Pada tahun 1932, di Amerika terjadi krisis ekonomi yang sangat dahsyat. Pengangguran dan kemiskinan menjadi hal lumrah yang terlihat pada masa itu. Charles Darrow & istrinya, termasuk keluarga yang mengalami keadaan serba sulit itu.
Walaupun sangat terpelajar, Charles tidak bisa memperoleh pekerjaan yang penghasilannya mencukupi bagi kebutuhan rumah tangganya. Padahal pada saat yang sama, istrinya butuh asupan yang lebih baik, karena sedang mengandung anaknya.
Sehingga, Charles Darrow & istri harus bekerja keras untuk bisa survive. Meskipun segala sesuatunya tampak suram, sepasang suami-istri ini tetap memilih untuk bisa mengisi hidup mereka dengan tertawa serta mempertahankan keceriaan mereka.
Pada malam hari, suami-isteri ini mencoba melepaskan sejenak kepenatan dan beban persoalan yang mereka hadapi, dengan membuat sebuah permainan di mana mereka bisa berpura-pura menjadi milioner sambil mengingat-ingat tempat-tempat liburan yang menyenangkan. Mereka membangun area itu di atas sebuah papan. Charles memahat hotel dan rumah-rumahan dari sebongkah kecil kayu yang kemudian permainan itu mereka sebut dengan nama Monopoly.
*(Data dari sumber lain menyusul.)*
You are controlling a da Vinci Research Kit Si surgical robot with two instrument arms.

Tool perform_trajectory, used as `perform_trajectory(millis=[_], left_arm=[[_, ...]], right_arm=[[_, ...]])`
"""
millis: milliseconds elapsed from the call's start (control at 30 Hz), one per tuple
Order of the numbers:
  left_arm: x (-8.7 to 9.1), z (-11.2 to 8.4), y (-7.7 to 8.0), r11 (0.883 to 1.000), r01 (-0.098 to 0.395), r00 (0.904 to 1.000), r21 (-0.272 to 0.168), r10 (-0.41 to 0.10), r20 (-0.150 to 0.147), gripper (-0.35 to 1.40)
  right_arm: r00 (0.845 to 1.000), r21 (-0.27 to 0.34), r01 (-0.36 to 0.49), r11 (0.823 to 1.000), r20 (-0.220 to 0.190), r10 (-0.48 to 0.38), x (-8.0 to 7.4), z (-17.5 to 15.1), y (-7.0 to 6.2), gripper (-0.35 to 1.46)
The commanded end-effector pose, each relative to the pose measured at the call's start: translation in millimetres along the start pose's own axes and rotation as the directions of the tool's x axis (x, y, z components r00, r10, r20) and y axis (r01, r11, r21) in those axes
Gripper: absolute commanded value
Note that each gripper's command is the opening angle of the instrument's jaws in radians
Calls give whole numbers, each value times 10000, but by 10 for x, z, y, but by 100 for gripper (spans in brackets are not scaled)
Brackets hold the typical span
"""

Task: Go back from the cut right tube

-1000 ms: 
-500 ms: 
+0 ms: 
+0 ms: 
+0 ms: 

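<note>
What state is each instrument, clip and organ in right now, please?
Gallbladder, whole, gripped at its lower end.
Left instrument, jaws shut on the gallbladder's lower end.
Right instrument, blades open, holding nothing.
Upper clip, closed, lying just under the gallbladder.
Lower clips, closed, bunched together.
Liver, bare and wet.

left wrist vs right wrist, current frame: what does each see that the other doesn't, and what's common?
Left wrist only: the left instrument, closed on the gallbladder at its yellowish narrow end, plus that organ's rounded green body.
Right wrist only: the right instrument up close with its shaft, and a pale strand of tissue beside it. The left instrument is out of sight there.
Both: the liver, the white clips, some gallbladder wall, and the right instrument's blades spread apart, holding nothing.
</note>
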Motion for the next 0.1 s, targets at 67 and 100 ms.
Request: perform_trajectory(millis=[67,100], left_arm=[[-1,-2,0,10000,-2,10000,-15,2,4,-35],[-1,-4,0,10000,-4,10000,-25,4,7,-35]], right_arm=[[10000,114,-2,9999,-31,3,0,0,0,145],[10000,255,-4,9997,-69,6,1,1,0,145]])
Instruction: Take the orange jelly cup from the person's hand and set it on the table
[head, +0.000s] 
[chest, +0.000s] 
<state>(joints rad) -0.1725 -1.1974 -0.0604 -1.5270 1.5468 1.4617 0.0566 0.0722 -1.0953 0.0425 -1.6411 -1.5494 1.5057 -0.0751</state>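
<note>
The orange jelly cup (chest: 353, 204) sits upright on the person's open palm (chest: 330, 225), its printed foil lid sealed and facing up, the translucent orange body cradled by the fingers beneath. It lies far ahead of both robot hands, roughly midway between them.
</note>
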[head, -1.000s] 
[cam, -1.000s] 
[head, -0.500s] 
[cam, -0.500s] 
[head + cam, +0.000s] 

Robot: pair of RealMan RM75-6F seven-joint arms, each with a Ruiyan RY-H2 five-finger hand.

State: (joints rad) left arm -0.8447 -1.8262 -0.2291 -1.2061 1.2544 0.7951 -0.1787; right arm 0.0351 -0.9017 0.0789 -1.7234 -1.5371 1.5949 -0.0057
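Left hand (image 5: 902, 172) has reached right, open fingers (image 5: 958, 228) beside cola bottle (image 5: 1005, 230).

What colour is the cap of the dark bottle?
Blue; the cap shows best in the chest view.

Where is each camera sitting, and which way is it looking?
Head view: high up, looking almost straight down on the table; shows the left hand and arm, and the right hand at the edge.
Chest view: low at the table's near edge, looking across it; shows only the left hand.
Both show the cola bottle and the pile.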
Tiga tahun kemudian, tepatnya pada tahun 1935, permainan itu dipasarkan oleh Parker Brothers. Sehingga Charles dan sang istri akhirnya benar-benar menjelma menjadi milioner. Mereka berhasil mengatasi kesulitan yang mereka alami untuk membangun diri mereka bukannya menghancurkan mereka.
Orang Tionghoa sejak dulu sudah mengetahui bahwa di dalam setiap krisis selalu ada “kesempatan”. Oleh karena itu daripada kita selalu mengganggap krisis sebagai sebuah ancaman, kita perlu melihat krisis sebagai sebuah kesempatan, yang kalau kita hadapi, mungkin kita akan mendapatkan peluang yang lebih besar atau lebih baik. (ao)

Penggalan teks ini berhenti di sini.